◆ Task details: Beginning with the line that holds "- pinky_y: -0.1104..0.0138", set down each line of the data below through the very last, exactly as given, and nothing beyond that.

◆ Study material:

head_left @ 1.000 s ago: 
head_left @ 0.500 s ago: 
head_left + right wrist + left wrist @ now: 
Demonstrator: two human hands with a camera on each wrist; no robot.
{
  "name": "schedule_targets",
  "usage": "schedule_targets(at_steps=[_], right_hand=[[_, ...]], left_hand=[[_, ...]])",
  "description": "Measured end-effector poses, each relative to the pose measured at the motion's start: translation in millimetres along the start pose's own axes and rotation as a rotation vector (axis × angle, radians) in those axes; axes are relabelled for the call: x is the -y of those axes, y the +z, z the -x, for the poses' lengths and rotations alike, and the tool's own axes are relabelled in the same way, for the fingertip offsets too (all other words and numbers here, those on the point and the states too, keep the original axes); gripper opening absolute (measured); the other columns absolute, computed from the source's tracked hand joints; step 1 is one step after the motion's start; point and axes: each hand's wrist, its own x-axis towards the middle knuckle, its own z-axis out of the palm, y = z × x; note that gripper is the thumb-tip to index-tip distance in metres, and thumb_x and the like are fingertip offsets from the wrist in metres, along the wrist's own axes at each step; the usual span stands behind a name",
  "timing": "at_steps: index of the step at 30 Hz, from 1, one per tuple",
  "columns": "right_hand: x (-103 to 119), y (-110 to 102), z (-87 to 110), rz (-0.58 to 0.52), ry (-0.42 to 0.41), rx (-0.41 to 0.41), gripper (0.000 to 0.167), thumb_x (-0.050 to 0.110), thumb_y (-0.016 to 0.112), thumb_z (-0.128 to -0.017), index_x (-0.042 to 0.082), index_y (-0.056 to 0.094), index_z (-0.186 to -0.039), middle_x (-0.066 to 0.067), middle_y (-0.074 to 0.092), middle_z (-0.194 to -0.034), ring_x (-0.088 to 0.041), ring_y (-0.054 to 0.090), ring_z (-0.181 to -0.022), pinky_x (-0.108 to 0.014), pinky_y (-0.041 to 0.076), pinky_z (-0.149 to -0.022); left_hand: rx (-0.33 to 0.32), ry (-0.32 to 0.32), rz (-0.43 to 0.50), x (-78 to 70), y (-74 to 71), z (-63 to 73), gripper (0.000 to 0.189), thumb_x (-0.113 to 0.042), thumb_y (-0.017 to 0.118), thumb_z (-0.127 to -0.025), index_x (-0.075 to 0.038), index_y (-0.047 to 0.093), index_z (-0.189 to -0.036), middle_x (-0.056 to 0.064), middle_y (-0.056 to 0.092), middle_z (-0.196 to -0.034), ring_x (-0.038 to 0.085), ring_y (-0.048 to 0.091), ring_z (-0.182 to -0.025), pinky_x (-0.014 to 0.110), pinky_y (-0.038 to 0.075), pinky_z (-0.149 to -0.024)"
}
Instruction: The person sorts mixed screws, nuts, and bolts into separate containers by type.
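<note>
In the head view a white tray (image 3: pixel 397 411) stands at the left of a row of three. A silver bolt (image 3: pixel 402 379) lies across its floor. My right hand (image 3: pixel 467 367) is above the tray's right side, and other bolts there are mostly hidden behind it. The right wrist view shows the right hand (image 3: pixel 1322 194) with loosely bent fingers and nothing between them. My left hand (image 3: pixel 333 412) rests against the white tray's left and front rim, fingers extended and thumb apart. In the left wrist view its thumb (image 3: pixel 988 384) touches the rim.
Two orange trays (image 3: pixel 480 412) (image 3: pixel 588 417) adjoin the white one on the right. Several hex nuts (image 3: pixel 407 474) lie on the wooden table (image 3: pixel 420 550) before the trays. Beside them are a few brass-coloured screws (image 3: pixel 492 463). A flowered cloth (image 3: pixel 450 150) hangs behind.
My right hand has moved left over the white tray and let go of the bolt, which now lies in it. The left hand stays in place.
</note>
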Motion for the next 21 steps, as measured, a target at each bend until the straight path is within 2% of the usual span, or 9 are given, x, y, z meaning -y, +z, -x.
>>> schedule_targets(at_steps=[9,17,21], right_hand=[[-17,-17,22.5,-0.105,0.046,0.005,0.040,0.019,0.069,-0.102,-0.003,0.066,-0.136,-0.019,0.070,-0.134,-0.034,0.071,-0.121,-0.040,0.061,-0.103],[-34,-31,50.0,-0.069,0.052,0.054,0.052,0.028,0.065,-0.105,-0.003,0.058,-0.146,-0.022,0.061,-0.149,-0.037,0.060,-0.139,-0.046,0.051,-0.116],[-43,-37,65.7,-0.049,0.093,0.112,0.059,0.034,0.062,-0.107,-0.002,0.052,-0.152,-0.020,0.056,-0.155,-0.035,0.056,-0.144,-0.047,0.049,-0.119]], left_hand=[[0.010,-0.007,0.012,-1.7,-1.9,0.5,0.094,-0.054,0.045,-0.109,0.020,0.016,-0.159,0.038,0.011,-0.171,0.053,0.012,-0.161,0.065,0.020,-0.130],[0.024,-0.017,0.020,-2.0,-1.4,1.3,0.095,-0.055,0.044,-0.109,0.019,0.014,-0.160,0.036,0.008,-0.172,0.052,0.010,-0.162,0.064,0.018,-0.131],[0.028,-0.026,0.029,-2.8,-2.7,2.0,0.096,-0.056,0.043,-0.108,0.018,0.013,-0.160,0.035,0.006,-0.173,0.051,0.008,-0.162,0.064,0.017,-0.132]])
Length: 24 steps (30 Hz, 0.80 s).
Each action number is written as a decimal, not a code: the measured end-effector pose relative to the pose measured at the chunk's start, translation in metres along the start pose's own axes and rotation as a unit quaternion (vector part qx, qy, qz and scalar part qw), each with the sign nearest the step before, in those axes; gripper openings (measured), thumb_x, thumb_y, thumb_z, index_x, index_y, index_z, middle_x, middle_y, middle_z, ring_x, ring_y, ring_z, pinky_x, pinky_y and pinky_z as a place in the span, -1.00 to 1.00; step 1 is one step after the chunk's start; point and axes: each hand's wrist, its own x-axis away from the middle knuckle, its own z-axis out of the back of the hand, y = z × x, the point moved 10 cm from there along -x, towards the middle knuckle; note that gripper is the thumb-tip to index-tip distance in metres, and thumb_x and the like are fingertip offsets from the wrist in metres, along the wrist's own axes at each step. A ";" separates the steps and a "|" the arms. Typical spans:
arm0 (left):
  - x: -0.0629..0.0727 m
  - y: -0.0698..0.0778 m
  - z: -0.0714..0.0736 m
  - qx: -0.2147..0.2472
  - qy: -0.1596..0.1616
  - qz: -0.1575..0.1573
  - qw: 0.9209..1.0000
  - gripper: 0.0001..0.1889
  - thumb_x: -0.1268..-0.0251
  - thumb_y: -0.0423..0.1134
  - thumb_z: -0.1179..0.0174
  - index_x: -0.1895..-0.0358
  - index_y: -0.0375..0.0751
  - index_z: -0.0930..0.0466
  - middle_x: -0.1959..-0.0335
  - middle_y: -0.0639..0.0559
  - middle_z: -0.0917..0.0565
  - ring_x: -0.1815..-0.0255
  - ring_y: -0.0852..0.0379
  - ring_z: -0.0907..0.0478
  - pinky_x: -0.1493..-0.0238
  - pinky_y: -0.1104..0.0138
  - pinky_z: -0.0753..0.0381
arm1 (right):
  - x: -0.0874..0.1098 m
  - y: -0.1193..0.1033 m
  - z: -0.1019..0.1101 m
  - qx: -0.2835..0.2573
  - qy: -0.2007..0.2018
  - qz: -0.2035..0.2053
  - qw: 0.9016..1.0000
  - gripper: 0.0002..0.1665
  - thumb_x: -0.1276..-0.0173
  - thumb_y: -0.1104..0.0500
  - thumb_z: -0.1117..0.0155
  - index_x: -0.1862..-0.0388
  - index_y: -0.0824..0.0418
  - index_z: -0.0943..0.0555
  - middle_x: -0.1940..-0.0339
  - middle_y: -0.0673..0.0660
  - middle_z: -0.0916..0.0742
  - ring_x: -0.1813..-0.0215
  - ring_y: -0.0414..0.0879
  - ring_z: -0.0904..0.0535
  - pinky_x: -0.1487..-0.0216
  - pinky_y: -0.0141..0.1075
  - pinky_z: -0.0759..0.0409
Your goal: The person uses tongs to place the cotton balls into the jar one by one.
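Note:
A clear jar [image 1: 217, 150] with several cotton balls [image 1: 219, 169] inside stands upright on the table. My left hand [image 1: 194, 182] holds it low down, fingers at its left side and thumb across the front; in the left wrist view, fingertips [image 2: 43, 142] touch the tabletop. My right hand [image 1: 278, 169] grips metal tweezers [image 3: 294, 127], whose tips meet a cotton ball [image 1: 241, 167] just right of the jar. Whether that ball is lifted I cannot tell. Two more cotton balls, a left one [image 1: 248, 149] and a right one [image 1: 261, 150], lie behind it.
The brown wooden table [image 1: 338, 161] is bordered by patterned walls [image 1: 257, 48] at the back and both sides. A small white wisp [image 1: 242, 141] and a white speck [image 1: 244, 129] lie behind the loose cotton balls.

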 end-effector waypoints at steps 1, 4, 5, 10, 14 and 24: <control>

◆ Result of the task:
  - pinky_y: -0.1104..0.0138
  - pinky_z: -0.0753..0.0381
arm1 (right):
  - x: -0.0874..0.1098 m
  - y: -0.1193..0.1033 m
  - z: -0.1019..0.1101 m
  - qx: -0.2835..0.2573
  - qy: -0.2007..0.2018
  - qz: -0.2035..0.2053
  - qw: 0.9016..1.0000
  - gripper: 0.0002..0.1665
  - thumb_x: -0.1276..-0.0173
  - thumb_y: -0.1104..0.0500
  - thumb_z: -0.1117..0.0155
  - index_x: -0.1862..-0.0388
  - index_y: -0.0824..0.0418
  - index_z: -0.0943..0.0555
  - middle_x: -0.1940..-0.0339
  - middle_y: -0.0673..0.0660
  - middle_z: -0.0916..0.0742
  - ring_x: -0.1813..-0.0215
  - ring_y: -0.0414..0.0879
  - ring_z: -0.0904..0.0535
  - pinky_x: -0.1487..-0.0216
  - pinky_y: -0.0141..0.1075
  - pinky_z: -0.0759..0.0409
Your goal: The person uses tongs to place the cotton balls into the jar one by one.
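Note:
A clear jar [image 1: 217, 150] with several cotton balls [image 1: 219, 169] inside stands upright on the table. My left hand [image 1: 194, 182] holds it low down, fingers at its left side and thumb across the front; in the left wrist view, fingertips [image 2: 43, 142] touch the tabletop. My right hand [image 1: 278, 169] grips metal tweezers [image 3: 294, 127], whose tips meet a cotton ball [image 1: 241, 167] just right of the jar. Whether that ball is lifted I cannot tell. Two more cotton balls, a left one [image 1: 248, 149] and a right one [image 1: 261, 150], lie behind it.
The brown wooden table [image 1: 338, 161] is bordered by patterned walls [image 1: 257, 48] at the back and both sides. A small white wisp [image 1: 242, 141] and a white speck [image 1: 244, 129] lie behind the loose cotton balls.
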
 end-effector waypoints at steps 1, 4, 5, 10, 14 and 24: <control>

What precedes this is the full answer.